In today's complex and multifaceted business environment, conflict between businesses is inevitable. Economic competition is fierce, and change is occurring at a faster rate than ever before. Given these facts, many progressive businesspeople realize that emphasis needs to be placed on resolving conflict, as conflict cannot be completely avoided.
This article focuses on four different ways of resolving conflict between business organizations--negotiation, mediation, arbitration and litigation. As one moves up this ladder from negotiation, conflict resolution becomes more complex, and more outside agents are needed to assist in resolving the conflict. For example, a business may be able to resolve a conflict by simple negotiation, and this happens regularly. However, once a dispute reaches mediation or arbitration, a neutral third party, and likely a lawyer, are necessary.

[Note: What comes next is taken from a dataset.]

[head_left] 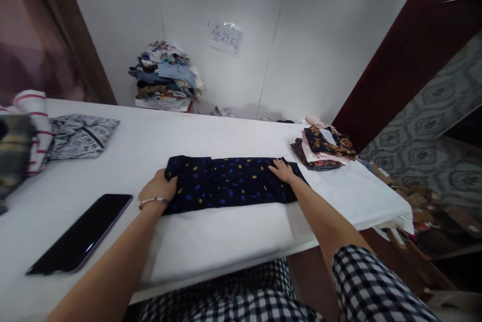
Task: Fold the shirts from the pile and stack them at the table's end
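Observation:
A dark navy garment with yellow and blue spots lies folded into a long strip across the white table. My left hand, with a bracelet on the wrist, curls over the strip's left end and grips the cloth there. At the right end my right hand rests flat on the fabric, fingers spread.
A black phone lies on the table near my left forearm. Folded floral clothes are stacked at the right. A printed grey garment and striped cloth sit at the left. A clothes heap stands by the wall.

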`<state>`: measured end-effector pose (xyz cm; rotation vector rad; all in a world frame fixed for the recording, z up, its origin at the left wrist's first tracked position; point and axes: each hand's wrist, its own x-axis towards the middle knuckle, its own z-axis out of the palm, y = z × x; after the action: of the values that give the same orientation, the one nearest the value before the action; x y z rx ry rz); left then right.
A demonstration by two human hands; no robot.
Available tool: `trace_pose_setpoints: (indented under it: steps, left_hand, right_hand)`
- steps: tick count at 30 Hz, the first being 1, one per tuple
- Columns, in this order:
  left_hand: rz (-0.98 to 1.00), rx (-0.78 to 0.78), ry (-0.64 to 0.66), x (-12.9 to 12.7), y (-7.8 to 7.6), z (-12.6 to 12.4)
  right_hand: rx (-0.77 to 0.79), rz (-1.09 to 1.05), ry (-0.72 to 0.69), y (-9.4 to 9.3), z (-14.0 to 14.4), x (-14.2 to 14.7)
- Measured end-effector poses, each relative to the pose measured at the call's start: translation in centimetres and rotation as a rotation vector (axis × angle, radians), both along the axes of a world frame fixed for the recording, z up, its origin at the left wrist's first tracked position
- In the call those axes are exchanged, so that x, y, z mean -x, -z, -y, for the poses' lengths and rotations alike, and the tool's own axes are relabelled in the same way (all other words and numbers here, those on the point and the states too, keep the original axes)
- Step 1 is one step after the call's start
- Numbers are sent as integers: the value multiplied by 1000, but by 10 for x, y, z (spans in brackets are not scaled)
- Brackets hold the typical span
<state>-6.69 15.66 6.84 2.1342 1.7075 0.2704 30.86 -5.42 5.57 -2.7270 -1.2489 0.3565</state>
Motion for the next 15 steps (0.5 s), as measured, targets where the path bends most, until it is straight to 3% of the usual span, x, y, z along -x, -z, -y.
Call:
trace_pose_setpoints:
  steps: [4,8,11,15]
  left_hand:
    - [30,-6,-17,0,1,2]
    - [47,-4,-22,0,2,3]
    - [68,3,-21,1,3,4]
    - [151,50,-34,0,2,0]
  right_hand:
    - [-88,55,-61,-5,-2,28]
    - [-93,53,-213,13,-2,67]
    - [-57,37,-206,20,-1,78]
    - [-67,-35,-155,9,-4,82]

For the most complex step on this ladder, litigation, the assistance of the court system and lawyers are essential.
This article provides practical information for the businessman or businesswoman on the basics of these four methods of dispute resolution, and some helpful hints on practical strategies for resolving disputes.

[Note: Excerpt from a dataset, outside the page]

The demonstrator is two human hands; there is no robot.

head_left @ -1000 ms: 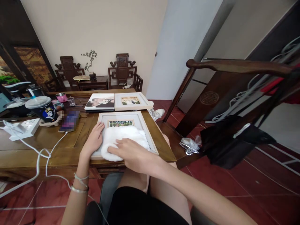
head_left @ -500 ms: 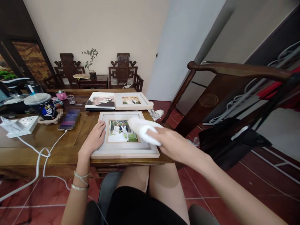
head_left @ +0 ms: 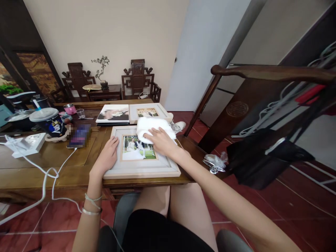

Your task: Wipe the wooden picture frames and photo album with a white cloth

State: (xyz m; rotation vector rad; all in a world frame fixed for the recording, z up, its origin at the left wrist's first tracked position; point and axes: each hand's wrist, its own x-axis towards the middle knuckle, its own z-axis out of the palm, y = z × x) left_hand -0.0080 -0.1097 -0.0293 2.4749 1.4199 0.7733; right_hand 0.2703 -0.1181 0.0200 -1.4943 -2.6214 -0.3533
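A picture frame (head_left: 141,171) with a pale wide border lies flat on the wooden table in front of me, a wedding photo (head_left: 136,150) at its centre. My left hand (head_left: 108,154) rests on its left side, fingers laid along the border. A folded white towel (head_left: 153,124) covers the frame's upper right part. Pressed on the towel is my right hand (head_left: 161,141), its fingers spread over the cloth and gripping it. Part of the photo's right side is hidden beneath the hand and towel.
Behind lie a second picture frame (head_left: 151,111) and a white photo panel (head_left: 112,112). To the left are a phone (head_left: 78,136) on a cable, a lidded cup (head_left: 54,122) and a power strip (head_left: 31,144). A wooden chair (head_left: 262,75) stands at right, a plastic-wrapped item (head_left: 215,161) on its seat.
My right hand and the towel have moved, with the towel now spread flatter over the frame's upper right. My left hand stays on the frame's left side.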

Most business disputes are resolved by negotiation between the parties to the dispute. Successful negotiators realize that they must stay focused on their goals, be well-prepared for the negotiation, and know the parameters of what might be accomplished in negotiation by understanding the organization's goals, its relationship with the other negotiating party, and the alternatives if no agreement is reached. Most business negotiations are undertaken without the assistance of lawyers or other third parties. However, when negotiations become complex or resort to legal processes seems likely, those involved may want to consider hiring a lawyer.
What might a lawyer add to the negotiation process? First, a fresh set of eyes on the problem is normally helpful, especially because lawyers negotiate all the time. Second, lawyers will be able to give the businessperson a good idea of the legal landscape surrounding the dispute, and the consequences that might ensue if the negotiation does not result in an agreement. Third, lawyers are creative, and may be able to come up with strategies for structuring a settlement that had not occurred to the parties. Finally, a lawyer may be able to assist by writing a demand letter or even by preparing a complaint (drafted for possible use in court) to be given to the other side, which may cause the opposing party to change its calculus of the negotiation and potential outcomes.
What are some signals that would indicate that it is time to have a lawyer become involved in an ongoing negotiation? If the other side uses a lawyer, or makes threats involving a lawyer or legal action, it is time for you to consult a lawyer. Certainly, if the other side sends a demand letter, files legal action, or you
receive legal papers, you should hire a lawyer without delay. If you feel that the negotiation is entering an area which is outside of your expertise, is taking too much of your time, or the dispute is festering without resolution, a lawyer should be considered. Finally, if the stakes are high or particularly important to the business, you should consult a lawyer because it is a good bet that the other side has or shortly will.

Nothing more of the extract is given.